In the entries below, which lines run from the one containing "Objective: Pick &" to the one containing "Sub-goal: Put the"? Copy exactly those lines, ends included, and no others.

DATA –
■ ■ ■ ■ ■
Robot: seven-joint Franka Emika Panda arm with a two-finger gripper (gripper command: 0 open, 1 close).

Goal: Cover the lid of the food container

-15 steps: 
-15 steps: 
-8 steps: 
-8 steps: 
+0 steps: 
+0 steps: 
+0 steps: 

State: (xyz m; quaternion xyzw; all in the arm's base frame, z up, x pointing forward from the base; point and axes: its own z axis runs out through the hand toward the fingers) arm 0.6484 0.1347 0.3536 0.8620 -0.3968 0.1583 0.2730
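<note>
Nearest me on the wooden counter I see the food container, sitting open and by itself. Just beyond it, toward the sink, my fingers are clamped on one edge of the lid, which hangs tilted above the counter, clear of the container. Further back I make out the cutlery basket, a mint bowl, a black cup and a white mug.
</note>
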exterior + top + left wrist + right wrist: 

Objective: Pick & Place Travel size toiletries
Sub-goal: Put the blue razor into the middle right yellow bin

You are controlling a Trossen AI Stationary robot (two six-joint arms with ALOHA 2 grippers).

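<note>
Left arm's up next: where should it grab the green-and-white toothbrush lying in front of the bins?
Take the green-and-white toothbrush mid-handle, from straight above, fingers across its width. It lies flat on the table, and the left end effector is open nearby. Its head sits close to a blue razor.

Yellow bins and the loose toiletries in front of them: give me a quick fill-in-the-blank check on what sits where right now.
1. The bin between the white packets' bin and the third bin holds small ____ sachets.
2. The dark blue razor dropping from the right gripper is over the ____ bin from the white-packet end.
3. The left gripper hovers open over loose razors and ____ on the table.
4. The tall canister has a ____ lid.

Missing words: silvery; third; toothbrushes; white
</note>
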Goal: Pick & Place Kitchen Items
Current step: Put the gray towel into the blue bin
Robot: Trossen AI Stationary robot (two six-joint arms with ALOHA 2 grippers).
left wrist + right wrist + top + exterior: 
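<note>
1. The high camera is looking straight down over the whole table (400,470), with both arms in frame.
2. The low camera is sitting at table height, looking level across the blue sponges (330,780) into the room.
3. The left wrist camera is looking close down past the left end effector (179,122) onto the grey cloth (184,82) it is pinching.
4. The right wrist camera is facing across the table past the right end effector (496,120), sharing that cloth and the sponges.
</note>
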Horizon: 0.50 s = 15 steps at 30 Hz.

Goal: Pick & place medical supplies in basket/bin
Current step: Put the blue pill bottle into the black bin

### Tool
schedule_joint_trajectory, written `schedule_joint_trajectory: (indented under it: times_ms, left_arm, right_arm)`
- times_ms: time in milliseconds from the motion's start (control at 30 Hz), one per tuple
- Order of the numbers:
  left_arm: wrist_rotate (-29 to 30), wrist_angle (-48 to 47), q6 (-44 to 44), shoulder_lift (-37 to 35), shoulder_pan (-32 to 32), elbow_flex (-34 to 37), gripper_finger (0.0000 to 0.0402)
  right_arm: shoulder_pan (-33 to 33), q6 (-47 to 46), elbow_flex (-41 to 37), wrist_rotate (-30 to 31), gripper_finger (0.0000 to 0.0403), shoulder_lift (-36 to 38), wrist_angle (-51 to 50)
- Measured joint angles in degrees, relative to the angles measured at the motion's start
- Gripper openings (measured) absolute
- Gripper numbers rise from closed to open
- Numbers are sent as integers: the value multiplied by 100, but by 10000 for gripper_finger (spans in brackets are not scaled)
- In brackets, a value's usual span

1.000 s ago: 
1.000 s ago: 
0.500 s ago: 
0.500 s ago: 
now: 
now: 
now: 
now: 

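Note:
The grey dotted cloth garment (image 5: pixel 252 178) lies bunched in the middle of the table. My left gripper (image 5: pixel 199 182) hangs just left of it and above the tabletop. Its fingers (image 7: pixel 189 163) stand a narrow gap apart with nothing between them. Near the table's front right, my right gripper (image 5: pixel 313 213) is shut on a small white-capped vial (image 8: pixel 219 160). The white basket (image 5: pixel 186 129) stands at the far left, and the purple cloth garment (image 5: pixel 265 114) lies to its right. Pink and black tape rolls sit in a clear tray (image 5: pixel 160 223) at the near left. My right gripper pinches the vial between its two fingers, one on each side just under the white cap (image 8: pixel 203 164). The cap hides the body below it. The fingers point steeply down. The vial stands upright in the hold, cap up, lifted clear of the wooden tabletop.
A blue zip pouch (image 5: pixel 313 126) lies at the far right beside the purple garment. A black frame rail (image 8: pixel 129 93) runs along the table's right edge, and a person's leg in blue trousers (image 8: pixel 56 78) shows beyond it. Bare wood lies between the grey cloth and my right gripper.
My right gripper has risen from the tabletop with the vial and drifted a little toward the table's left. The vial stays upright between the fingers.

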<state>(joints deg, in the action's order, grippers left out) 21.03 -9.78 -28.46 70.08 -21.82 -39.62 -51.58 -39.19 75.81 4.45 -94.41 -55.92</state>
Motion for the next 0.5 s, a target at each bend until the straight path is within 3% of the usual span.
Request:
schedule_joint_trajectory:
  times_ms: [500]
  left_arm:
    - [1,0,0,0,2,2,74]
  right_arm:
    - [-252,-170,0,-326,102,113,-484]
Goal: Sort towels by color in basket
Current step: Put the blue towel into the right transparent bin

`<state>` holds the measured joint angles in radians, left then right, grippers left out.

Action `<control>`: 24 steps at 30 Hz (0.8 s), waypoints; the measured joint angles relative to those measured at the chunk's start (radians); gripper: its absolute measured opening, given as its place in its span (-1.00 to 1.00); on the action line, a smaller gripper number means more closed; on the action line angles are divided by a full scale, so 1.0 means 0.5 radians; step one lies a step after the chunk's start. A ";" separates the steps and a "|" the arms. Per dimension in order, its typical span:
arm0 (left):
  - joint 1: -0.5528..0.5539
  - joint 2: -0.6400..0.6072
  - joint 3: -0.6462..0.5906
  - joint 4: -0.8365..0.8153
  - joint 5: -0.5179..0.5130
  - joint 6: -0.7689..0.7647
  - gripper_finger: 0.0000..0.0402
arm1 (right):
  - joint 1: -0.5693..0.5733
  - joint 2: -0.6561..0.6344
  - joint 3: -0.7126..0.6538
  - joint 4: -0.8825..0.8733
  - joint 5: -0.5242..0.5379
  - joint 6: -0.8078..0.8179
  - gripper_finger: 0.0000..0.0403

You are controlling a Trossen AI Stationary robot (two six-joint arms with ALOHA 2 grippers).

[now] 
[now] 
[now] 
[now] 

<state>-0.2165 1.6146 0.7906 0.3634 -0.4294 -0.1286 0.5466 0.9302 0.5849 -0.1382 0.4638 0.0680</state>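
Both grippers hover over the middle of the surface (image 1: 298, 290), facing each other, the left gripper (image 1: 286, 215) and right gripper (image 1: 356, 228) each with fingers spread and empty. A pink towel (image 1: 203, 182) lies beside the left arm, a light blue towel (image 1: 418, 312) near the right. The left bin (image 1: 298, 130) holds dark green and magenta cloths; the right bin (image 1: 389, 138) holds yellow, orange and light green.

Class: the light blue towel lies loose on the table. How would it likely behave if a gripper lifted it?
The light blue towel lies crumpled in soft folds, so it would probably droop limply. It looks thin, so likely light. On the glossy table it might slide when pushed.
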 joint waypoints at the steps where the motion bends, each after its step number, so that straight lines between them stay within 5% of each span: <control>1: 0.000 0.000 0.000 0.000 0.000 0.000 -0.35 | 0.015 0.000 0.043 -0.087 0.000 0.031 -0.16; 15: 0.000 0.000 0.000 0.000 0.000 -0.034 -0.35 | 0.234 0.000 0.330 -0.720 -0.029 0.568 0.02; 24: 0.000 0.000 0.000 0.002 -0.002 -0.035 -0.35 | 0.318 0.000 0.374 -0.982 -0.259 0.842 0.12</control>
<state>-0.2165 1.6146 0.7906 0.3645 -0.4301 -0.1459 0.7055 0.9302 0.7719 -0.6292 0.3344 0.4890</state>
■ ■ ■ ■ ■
SOLUTION TO THIS EXERCISE –
Objective: Pick & Place Travel size toiletries
Sub-goal: Put the blue razor into the middle right yellow bin

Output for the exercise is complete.